What's required is a verbatim printout of all the data.
═════ Data
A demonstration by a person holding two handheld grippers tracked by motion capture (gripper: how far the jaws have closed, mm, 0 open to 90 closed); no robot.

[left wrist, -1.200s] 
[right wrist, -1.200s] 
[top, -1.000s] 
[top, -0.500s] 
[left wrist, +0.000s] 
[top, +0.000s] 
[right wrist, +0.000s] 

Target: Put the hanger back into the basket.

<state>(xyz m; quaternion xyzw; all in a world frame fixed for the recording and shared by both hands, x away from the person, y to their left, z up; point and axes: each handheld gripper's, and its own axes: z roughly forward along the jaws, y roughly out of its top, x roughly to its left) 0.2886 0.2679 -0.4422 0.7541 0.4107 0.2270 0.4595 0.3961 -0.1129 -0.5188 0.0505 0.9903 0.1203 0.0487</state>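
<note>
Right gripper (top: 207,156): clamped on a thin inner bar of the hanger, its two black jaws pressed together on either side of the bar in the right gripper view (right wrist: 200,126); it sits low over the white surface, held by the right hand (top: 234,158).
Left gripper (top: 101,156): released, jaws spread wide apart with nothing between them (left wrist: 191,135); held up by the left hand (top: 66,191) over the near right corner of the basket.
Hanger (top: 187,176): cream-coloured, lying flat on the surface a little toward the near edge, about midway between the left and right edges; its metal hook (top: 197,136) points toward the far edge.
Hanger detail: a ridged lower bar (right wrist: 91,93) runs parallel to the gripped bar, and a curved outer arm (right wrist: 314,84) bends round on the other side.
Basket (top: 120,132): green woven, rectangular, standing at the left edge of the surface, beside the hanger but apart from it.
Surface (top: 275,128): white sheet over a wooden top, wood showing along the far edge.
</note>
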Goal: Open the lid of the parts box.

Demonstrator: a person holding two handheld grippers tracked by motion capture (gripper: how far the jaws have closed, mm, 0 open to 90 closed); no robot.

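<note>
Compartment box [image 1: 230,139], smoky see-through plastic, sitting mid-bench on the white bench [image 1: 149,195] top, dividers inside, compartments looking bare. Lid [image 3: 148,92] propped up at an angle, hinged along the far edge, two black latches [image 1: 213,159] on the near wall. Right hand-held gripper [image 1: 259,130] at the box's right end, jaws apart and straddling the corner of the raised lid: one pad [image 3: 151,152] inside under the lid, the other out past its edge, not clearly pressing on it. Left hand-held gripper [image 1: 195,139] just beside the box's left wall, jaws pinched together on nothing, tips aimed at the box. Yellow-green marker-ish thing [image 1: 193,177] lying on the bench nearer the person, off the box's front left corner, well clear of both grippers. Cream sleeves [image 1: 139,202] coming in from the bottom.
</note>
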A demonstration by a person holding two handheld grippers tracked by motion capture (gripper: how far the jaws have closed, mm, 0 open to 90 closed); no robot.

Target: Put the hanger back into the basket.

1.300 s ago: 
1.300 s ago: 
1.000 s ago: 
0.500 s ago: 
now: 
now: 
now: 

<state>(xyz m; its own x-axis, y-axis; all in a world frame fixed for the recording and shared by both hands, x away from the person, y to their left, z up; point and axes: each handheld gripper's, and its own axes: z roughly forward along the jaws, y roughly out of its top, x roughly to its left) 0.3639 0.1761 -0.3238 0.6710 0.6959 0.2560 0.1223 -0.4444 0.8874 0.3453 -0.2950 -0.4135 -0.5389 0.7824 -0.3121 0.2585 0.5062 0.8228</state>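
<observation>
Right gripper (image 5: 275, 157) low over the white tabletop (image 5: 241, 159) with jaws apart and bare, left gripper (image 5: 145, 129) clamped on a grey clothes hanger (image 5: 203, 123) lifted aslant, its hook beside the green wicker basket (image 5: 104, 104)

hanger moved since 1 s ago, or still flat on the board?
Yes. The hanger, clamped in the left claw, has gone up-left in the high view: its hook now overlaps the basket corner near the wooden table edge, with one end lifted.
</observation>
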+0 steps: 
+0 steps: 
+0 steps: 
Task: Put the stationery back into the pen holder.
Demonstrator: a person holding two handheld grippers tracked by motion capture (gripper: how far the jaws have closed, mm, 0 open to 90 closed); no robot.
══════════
**Exercise output**.
A demonstration by a person holding two handheld grippers tracked by motion capture (gripper: how far the jaws have closed, mm, 0 open to 90 closed); no robot.

[left wrist, -1.200s] 
[right wrist, -1.200s] 
[top, -1.000s] 
[top, -0.500s] 
[left wrist, +0.000s] 
[top, +0.000s] 
[right wrist, +0.000s] 

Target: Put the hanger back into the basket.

<state>(xyz m; quaternion xyzw; all in a world frame fixed for the recording and shared by both hands, x away from the person, y to their left, z up; point and axes: each handheld gripper's, and its own axes: z roughly forward along the jaws, y roughly out of its top, x roughly to its left) 0.2886 0.2679 -0.4422 0.7541 0.4107 0.2270 0.4595 0.3961 -0.1129 -0.5188 0.0505 0.9903 0.1203 0.0487</state>
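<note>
Right gripper (top: 207,156): clamped on a thin inner bar of the hanger, its two black jaws pressed together on either side of the bar in the right gripper view (right wrist: 200,126); it sits low over the white surface, held by the right hand (top: 234,158).
Left gripper (top: 101,156): released, jaws spread wide apart with nothing between them (left wrist: 191,135); held up by the left hand (top: 66,191) over the near right corner of the basket.
Hanger (top: 187,176): cream-coloured, lying flat on the surface a little toward the near edge, about midway between the left and right edges; its metal hook (top: 197,136) points toward the far edge.
Hanger detail: a ridged lower bar (right wrist: 91,93) runs parallel to the gripped bar, and a curved outer arm (right wrist: 314,84) bends round on the other side.
Basket (top: 120,132): green woven, rectangular, standing at the left edge of the surface, beside the hanger but apart from it.
Surface (top: 275,128): white sheet over a wooden top, wood showing along the far edge.
</note>
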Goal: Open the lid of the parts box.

Demonstrator: a person holding two handheld grippers tracked by motion capture (gripper: how far the jaws have closed, mm, 0 open to 90 closed); no robot.

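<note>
Compartment box [image 1: 230,139], smoky see-through plastic, sitting mid-bench on the white bench [image 1: 149,195] top, dividers inside, compartments looking bare. Lid [image 3: 148,92] propped up at an angle, hinged along the far edge, two black latches [image 1: 213,159] on the near wall. Right hand-held gripper [image 1: 259,130] at the box's right end, jaws apart and straddling the corner of the raised lid: one pad [image 3: 151,152] inside under the lid, the other out past its edge, not clearly pressing on it. Left hand-held gripper [image 1: 195,139] just beside the box's left wall, jaws pinched together on nothing, tips aimed at the box. Yellow-green marker-ish thing [image 1: 193,177] lying on the bench nearer the person, off the box's front left corner, well clear of both grippers. Cream sleeves [image 1: 139,202] coming in from the bottom.
</note>
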A demonstration by a person holding two handheld grippers tracked by motion capture (gripper: how far the jaws have closed, mm, 0 open to 90 closed); no robot.

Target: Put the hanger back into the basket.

1.300 s ago: 
1.300 s ago: 
1.000 s ago: 
0.500 s ago: 
now: 
now: 
now: 

<state>(xyz m; its own x-axis, y-axis; all in a world frame fixed for the recording and shared by both hands, x away from the person, y to their left, z up; point and axes: each handheld gripper's, and its own axes: z roughly forward along the jaws, y roughly out of its top, x roughly to its left) 0.3639 0.1761 -0.3238 0.6710 0.6959 0.2560 0.1223 -0.4444 0.8874 0.3453 -0.2950 -0.4135 -0.5389 0.7824 -0.3121 0.2585 0.5062 0.8228</state>
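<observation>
Right gripper (image 5: 275, 157) low over the white tabletop (image 5: 241, 159) with jaws apart and bare, left gripper (image 5: 145, 129) clamped on a grey clothes hanger (image 5: 203, 123) lifted aslant, its hook beside the green wicker basket (image 5: 104, 104)

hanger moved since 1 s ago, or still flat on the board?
Yes. The hanger, clamped in the left claw, has gone up-left in the high view: its hook now overlaps the basket corner near the wooden table edge, with one end lifted.
</observation>
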+0 steps: 
+0 steps: 
+0 steps: 
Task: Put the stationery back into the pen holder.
Demonstrator: a person holding two handheld grippers tracked by motion capture (gripper: how far the jaws have closed, mm, 0 open to 90 closed); no robot.

This exercise is finished.